Dass alle bürgerlichen Pareitien auf Schweiz machen, überrascht mich nicht. Die FDP hat den Bundesstaat begründet. Die CVP hat die geltende Verfassung geprägt. Und die SVP will nicht, dass die Schweiz in der EU endet. Das wissen wir eigentlich. Ob die allgegenwärtige Swissness von Vor- oder Nachteil ist, können nicht einmal die Experten beantworten: Die SVP wähnt sich das Original zu sein, während FDP und CVP kopiert hätten. Diese wiederum können von sich sagen, die Schweiz nicht den Nationalkonservativen zu überlassen. Deshalb teile ich diesen Punkt durch drei.

Das kleine Rating zeigt: GLP und SVP bekommen am meisten Punkte.

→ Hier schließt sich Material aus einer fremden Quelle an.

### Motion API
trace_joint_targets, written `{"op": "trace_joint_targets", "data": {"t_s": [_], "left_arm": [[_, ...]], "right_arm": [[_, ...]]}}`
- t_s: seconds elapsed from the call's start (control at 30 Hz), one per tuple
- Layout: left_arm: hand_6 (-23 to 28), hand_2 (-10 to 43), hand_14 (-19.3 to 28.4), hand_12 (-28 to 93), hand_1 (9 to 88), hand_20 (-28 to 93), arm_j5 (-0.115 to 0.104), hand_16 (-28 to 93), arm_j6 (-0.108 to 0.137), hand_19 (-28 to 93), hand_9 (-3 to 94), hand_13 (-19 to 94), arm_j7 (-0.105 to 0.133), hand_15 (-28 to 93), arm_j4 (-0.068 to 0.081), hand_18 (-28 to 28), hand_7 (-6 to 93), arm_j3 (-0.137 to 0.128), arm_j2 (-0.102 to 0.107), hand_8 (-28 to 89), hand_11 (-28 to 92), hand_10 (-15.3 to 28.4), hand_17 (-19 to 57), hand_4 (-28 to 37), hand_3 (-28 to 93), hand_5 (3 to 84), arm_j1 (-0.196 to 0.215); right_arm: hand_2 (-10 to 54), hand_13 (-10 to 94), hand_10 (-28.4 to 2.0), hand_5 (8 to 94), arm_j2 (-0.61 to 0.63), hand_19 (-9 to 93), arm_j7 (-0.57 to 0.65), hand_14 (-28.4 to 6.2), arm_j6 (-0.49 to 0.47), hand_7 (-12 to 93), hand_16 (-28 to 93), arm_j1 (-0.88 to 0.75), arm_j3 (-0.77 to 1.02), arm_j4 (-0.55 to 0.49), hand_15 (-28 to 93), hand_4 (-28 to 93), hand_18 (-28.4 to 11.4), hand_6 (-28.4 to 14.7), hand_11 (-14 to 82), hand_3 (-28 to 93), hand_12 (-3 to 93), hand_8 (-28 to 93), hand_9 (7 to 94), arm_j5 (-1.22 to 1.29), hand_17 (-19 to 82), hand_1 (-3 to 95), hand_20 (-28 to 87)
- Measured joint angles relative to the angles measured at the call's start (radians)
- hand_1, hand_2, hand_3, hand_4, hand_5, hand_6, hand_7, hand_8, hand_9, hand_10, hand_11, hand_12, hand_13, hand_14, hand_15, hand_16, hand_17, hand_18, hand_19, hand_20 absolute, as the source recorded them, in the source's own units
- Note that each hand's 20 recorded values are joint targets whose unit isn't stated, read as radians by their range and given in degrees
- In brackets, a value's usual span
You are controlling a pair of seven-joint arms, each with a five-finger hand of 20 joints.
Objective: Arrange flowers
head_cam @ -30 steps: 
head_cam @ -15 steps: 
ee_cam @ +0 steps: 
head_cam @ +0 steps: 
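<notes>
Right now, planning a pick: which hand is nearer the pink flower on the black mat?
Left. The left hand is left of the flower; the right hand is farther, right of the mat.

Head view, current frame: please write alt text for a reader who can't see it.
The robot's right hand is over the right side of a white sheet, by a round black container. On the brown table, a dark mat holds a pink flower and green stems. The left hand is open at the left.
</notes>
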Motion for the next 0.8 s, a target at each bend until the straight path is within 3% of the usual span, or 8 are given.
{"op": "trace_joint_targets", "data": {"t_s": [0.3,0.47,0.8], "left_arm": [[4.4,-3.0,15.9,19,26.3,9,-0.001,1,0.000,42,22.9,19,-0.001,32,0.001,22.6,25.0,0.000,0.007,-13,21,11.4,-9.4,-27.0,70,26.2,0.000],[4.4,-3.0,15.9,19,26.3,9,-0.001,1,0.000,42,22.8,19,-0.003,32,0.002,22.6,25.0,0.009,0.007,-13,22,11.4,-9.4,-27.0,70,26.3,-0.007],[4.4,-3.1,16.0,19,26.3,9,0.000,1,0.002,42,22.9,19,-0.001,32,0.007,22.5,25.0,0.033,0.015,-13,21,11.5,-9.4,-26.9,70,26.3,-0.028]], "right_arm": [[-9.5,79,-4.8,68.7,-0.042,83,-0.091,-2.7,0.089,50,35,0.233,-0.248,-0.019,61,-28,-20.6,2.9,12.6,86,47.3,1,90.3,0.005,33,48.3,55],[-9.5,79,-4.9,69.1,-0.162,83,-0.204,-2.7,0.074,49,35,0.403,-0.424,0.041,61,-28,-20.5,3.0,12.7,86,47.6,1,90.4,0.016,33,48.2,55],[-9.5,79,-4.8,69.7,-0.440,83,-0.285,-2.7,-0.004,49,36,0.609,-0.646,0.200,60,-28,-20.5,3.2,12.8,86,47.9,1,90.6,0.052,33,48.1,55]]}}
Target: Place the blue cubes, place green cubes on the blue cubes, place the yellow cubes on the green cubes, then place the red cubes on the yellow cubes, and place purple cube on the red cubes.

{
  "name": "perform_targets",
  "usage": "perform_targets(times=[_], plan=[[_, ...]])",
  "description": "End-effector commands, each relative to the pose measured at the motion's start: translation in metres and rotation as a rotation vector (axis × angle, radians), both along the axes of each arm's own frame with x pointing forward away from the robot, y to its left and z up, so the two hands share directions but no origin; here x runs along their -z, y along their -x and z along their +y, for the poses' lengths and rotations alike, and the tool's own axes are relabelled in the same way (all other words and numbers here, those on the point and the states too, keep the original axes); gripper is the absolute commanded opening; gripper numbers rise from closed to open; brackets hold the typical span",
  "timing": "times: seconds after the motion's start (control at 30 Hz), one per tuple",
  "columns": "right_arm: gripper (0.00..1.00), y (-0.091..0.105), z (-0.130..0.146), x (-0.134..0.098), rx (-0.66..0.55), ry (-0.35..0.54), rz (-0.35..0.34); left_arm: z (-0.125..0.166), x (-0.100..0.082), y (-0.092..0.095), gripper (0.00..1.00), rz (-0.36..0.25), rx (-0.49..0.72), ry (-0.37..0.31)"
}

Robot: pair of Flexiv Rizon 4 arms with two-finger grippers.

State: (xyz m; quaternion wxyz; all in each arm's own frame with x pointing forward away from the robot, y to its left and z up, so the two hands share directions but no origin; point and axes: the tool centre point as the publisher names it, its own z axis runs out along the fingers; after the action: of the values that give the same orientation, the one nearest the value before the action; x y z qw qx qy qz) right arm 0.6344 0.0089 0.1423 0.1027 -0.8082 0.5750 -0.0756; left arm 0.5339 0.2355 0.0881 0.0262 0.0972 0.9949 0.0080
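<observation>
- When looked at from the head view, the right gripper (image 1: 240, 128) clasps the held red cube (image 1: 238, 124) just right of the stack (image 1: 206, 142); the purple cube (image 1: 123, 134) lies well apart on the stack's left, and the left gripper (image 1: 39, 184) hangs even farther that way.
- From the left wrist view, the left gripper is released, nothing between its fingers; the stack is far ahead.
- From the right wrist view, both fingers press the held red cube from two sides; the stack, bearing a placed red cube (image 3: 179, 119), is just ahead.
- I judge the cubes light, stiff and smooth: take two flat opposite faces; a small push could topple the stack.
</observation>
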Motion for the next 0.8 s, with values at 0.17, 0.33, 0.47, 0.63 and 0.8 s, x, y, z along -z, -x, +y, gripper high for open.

Es folgen BDP, SP und Grüne vor FDP und CVP. Ob das Gewinne oder Verluste widerspiegelt, wissen wir am 23. Oktober 2011.

Bis dahin bleibt: Mit Slogans will man die Aufmerksamkeit der Medien und WählerInen in eine bestimmte Richtung lenken. Die PR-Leute behaupten, unentwegt, damit gewinne man todsicher Wahlen. Obwohl es unmöglich ist, dass alle gewinnen können.

Deshlab schiebe ich einen ketzerischen Einfwurf nach: “Mehr Freiheit – weniger Staat”, erklärte uns die FDP im Wahlkampf 1983 – und traf die Programmatik des republikanischen Neokonservatismus auf den Kopf. In den USA hat er eine Aere begründet. In der Schweiz eine beendet. Denn seit die FDP ihren eigenen Staat demontiert, hat sie nie mehr eine Wahl gewonnen!